XI

211 13 10
                                    

- Lloyd ja chyba nie chcę- trzymała się go kurczowo, gdy dochodzili na miejsce

- Nie martw się Rumi. Nie dam cię skrzywdzić, to będzie szybka akcja. Wierzę w ciebie- mówił rozczulającym głosem białowłosą i pokiwała głową na znak zrozumienia.

- A to nie będzie dziwne, że najpierw mu uciekasz i prawie zabijasz przy okazji, a potem nagle zmieniasz zdanie?

- Będzie dobrze. Zaufaj mi dobrze? - przytulił ją i pocałował w czoło. Szybko zdał sobie sprawę, że zachowują się trochę jak para, którą nie byli

- Przepraszam nie powinien..

- Nic się nie stało. Wsumie to było słodkie- uśmiechnęła się i rozczochrała mu włosy.

-Ej! Wiesz ile Siedziałem nad tym fryzem?! - zaśmiali się

- Ja cię wole w takiej wersji- chłopak momentalnie zaczerwienił się.

- Dzięki...ale nie mamy czasu! Musimy działać. Damy rade prawda?

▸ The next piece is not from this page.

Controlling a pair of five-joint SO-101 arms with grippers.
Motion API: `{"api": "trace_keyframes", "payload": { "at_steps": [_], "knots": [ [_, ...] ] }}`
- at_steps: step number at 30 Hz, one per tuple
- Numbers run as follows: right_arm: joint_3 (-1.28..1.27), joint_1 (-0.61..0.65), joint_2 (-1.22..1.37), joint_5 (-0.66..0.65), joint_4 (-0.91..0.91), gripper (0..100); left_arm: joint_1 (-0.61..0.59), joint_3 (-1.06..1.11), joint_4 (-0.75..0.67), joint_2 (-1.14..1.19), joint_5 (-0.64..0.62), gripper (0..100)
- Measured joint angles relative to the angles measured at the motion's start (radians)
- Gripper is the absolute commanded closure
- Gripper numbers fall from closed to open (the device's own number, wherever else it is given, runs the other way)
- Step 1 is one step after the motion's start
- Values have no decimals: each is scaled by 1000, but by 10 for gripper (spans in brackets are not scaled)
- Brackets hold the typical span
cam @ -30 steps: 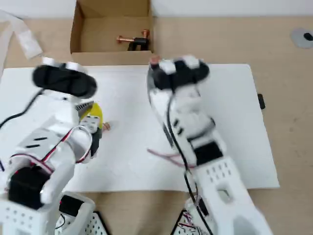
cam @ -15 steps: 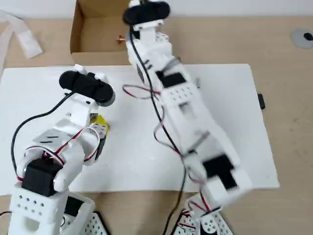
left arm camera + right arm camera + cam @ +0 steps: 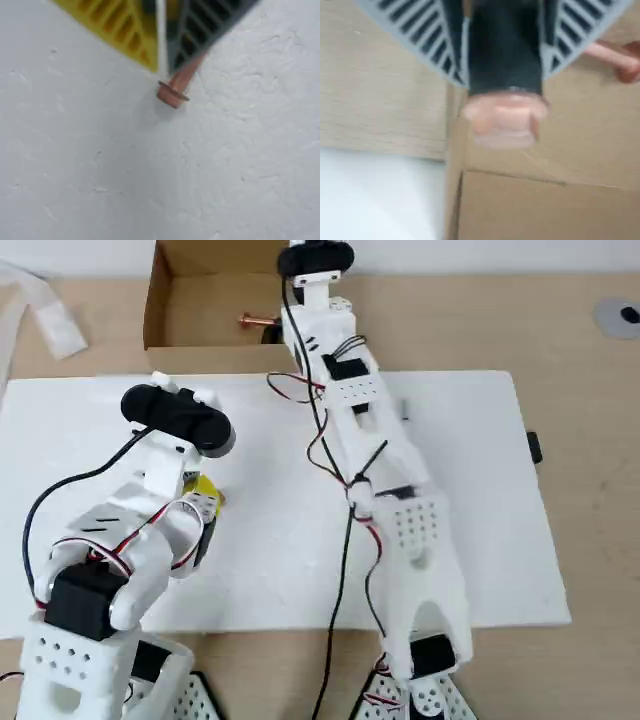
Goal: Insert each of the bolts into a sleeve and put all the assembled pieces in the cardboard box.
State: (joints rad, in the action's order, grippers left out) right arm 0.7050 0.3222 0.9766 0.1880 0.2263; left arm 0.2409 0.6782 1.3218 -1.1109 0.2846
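I count two arms, one cardboard box (image 3: 155,302), three copper bolts and, as best I can judge, two black sleeves.

The left fingers (image 3: 125,35), one yellow and one black, are pressed together on the shank of a bare bolt (image 3: 176,89). Its flanged head hangs close to the white sheet (image 3: 480,500). I cannot tell whether it touches.

My right arm (image 3: 370,430) is stretched out to the box. The right fingers (image 3: 410,25), both grey, pinch a black sleeve (image 3: 505,50) with a bolt head (image 3: 504,117) showing at its free end. The piece hangs above the box's wall.

Inside the box lies one assembled piece (image 3: 256,320). Its copper bolt is plain from above. The dark shape next to it is probably its sleeve, though the arm partly hides it.

The white sheet covers most of a wooden tabletop (image 3: 590,540), and the box stands on the wood just beyond the sheet's far edge. Also on the wood are a grey round disc (image 3: 618,316) at the far right, a small black item (image 3: 535,447) at the sheet's right edge, and a crumpled white strip (image 3: 45,315) at the far left.
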Motion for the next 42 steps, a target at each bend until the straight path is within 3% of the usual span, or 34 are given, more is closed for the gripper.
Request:
{"api": "trace_keyframes", "payload": {
  "at_steps": [8,11,19,26,38,42],
  "knots": [
    [308,0,213,0,143,986,0,0,0,0,0,983],
    [400,0,261,-2,224,979,0,0,0,0,0,919],
    [611,2,325,-2,419,747,0,92,0,0,38,878],
    [790,2,325,-2,575,753,-78,120,0,2,48,878],
    [908,-49,190,-2,1023,752,-120,199,0,44,364,875],
    [908,-81,72,-2,1163,752,-121,210,-57,157,402,875]
  ]
}}
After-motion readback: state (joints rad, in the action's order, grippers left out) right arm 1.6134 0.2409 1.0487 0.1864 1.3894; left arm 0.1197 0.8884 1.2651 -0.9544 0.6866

- A mamy jakiś wybór? - trąciła blondyna ramieniem i zaczęli się rozchodzić.

- To najgłupszy plan jaki wymyśliłem- stwierdziłem i zapukałem do wielkich drzwi, które ostatnim razem zniszczyłem uciekając. Dziwne, że tak szybko je odbudowali.

- Kto śmie pukać...Lloyd? - w drzwiach stanęła mistako, a u Lloyda pojawił się lekki grymas na widok matki.

- Pojmać go!- odrazu rozkazała gdy się w nią wpatrywałem. Odrazu się ocknąłem i wdrożyłem swój plan w życie.

Przytuliłem ją.

- Co ty robisz? - była mocno zdeorientowana, ale po chwili zrobiła to samo co jej syn.

- Chyba zrozumiałem mamo..- westchnął i spojrzał jej w oczy. Tym razem nie przegryzł wargi. Wiedział, że tym razem nie może się zapomnieć.

- Doprawdy? Skąd ta nagła zmiana?

- Poprostu chciałbym mieć w końcu normalną rodzinę i życie...- odsunął się lekko od niej, a kobieta kazała straży odejść.

- Mam nadzieje, że nie kłamiesz- wciąż miała z tyłu głowy, że może to być zasadzka, ale widok syna przyćmiewał tą ewentualność.

- oczywiście, że nie- uśmiechnął się lekko

- Dobra chodź do ojca.- wzięła jego rękę, a chłopak grzecznie ruszył z nią. Cieszył się, że z kobietą poszło tak gładko.

Zapukała do wielkich drzwi poczym je otworzyła. Blondynowi ukazał się wielki pokój, a motywem przewodnim była czerń z czerwienią.

- Jakieś wieści..Co on tu robi?!- Garmadon odrazu wstał i chciał zaatakować blondyna.

- Uspokój się Garmadon. Nasz syn  zrozumiał, że dołączenie do nas jest korzystniejsze. - uśmiechnęła się dumnie do mnie.

- Hmm...a to ciekawe- zaczął okrążać chłopaka aż w końcu złapał kurczowo jego ramię.

- Ty nigdy byś sam siebie nie zostawił ninja- stwierdził i mocniej ścisnął jego ramię

- A to ciekawe, że wiesz więcej o moim życiu niż ja 'tatusiu' - szarpnął, gdy poczuł, że ucisk Garmadona zaczyna go boleć.

- Nie udawaj głupiego. Matkę możesz omamić, ale oboje wiemy, że oni wyczuje kłamstwo oni na kilometr- uśmiechnął się chytrze, a Blondyna zaszła pewna obawa

- Mogę ci udowodnić swoją wierność. Chce poprostu mieć rodziców okej? Czy to tak trudno pojąć?- teraz to on dominował w bitwie na wzrok aż w końcu garmadon westchnął.